Well, first off - “Michael Jordan was cut by his basketball team” is false. Jordan played high school basketball. Obviously. The guy was really good, even in high school.
However many times THAT story gets repeated, admittedly the more accurate “Michael Jordan was cut by his high school VARSITY basketball team” gets repeated just as often.
And yes, Michael Jordan was, indeed, cut by his high school varsity basketball team.
HOWEVER, there is a major major major condition to that “true,” and in fact, it’s SUCH a major condition that I think it makes the answer effectively false.

Jordan was cut by his high school varsity team at Emsley A. Laney High School in Wilmington, North Carolina.

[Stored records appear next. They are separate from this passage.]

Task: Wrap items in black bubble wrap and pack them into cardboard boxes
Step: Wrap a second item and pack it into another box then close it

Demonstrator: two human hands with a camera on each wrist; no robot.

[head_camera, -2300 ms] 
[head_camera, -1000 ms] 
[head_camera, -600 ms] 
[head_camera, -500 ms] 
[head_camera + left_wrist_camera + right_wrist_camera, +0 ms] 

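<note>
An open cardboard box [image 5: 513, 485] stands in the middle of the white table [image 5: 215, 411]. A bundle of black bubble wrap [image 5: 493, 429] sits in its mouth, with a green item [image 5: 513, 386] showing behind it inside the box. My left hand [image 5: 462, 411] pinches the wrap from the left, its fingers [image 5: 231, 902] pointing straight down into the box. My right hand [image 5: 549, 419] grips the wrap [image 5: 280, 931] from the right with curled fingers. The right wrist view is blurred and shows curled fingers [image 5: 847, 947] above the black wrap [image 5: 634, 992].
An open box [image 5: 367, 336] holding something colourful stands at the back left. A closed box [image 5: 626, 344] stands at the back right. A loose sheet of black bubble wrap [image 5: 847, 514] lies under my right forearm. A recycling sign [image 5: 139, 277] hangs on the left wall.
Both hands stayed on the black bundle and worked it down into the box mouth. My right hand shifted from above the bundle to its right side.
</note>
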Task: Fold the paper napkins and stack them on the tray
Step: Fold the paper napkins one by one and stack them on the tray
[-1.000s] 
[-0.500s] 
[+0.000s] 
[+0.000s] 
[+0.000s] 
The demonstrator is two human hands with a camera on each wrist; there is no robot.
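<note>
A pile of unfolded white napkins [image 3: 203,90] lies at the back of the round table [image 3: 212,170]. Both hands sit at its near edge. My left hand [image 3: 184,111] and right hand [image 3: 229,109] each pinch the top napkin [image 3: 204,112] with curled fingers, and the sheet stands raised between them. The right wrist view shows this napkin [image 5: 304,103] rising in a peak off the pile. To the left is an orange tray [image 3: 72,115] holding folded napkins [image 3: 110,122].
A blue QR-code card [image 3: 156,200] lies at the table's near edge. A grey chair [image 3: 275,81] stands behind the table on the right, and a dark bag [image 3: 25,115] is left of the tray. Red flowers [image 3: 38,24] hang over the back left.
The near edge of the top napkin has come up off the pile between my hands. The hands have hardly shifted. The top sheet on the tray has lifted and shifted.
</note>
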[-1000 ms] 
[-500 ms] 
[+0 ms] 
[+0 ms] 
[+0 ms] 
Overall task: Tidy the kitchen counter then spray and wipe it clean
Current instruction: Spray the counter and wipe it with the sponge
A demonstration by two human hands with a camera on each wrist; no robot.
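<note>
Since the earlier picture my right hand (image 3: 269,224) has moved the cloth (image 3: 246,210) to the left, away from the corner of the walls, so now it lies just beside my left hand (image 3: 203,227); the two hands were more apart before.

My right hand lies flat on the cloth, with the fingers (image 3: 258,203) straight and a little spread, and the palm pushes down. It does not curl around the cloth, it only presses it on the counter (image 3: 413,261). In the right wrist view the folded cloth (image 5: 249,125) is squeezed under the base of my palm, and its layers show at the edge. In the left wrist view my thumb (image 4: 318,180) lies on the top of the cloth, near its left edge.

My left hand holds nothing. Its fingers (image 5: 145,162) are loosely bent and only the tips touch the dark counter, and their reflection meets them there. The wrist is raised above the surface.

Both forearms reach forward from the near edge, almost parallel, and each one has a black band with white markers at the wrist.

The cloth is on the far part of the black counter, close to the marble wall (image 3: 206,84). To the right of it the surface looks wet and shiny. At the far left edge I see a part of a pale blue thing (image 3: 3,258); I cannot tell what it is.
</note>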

However, he was cut by the team in his SOPHOMORE year, when many kids would not be playing varsity ANYways. In addition, Jordan was not cut because he was not talented enough to make the team. He was - he just was not good enough to play big minutes (do note that Jordan also grew FOUR inches from his sophomore to junior year, going from five foot eleven to six foot three), and the theory is that it makes little sense to have a talented player sitting on the bench on the varsity team when he could be starting for Junior Varsity.
Reader Rhod wanted to know the difference between Varsity and Junior Varsity. A high school main team in any sport is its “Varsity” team - its best players, usually. The Junior Varsity team is the secondary team. Generally, it is made up of first and second year players (freshmen and sophomores). Third and fourth years players (junior and senior) usually make up the Varsity team, because, as you might imagine, juniors and seniors are more physically mature. However, occasionally, a very mature freshman or sophomore can make the varsity team. It is definitely not unheard of for a sophomore player to be a major player on a Varsity team. More often than not, though, the younger players who make it to Varsity for a school with a good sports program are going to be back-ups to the older kids. That was what would have happened had Jordan not been cut by his Varsity team - he would have been a back-up to the older kids.
So yeah, Jordan was cut by his high school basketball varsity team, but not in the way that the story gets discussed, and he was definitely NOT “cut from his high school basketball team.”
BASKETBALL LEGEND: There was a quota in the NBA in the 50s and early 60s of how many black players could be on a team.
STATUS: I’m Going With True
The NBA took about three years before the league was integrated. Earl Lloyd was the first black player to play in the NBA. He suited up for the Washington Capitals in October 1950 for the 1950 NBA Opening Night (two other black players also suited up for their teams opening games in 1950 - they just played the next day, so Lloyd gets to be known as “the first”).
Black players were accepted a great deal more in the NBA than the were in baseball. There are likely a number of reasons why that is - for instance, the league was newer and it was mostly based in the northeast and college basketball was already integrated. Lloyd has said in the past about how sorry he felt for Jackie Robinson, because while both men were integrating their respective leagues, Lloyd got just a fraction of the abuse Robinson received.
Okay, now as to the idea of a quota system.
First off, as many many people over the years have noted, I do firmly believe that there never was a concrete agreement between owners (under the table, unwritten or whatever) to only have a certain amount of black players.
However, just because there was not any official unwritten agreement does not mean that the effect was not the same as if there was one.
For instance, no NBA team had more than four black players on their team until 1963!
1963!!
From 1956 to 1962, all but one of the NBA’s Rookies of the Year were black, and yet no NBA team had more than four players during that whole stretch.
The St. Louis Hawks won the title in 1958, becoming the last NBA team to win a championship with an all-white team (the Hawks had a black player on the team for a few games that year, but he did not play in the playoffs).
It cannot be a coincidence that every team in the NBA just HAPPENED to have exactly four players, right?
However, I think it is more likely that everyone just had the same basic attitude, that it was not “good for the sport” to have too many black players on a team. Along that lines, players with “bad attitudes” also did not last too long, and almost always, it was a bit of a code for “playing while black.”
Woody Sauldsberry is a great example of this.
Sauldsberry came out of Compton High School and after a couple of years at Texas Southern University, he went straight to the Harlem Globetrotters. While the NBA was not willing to play mostly black players, the Globetrotters were thrilled to take all of them, and pay them well.
However, most competitive athletes want to play with the best of the best, and not in an exhibition league like the Globetrotters.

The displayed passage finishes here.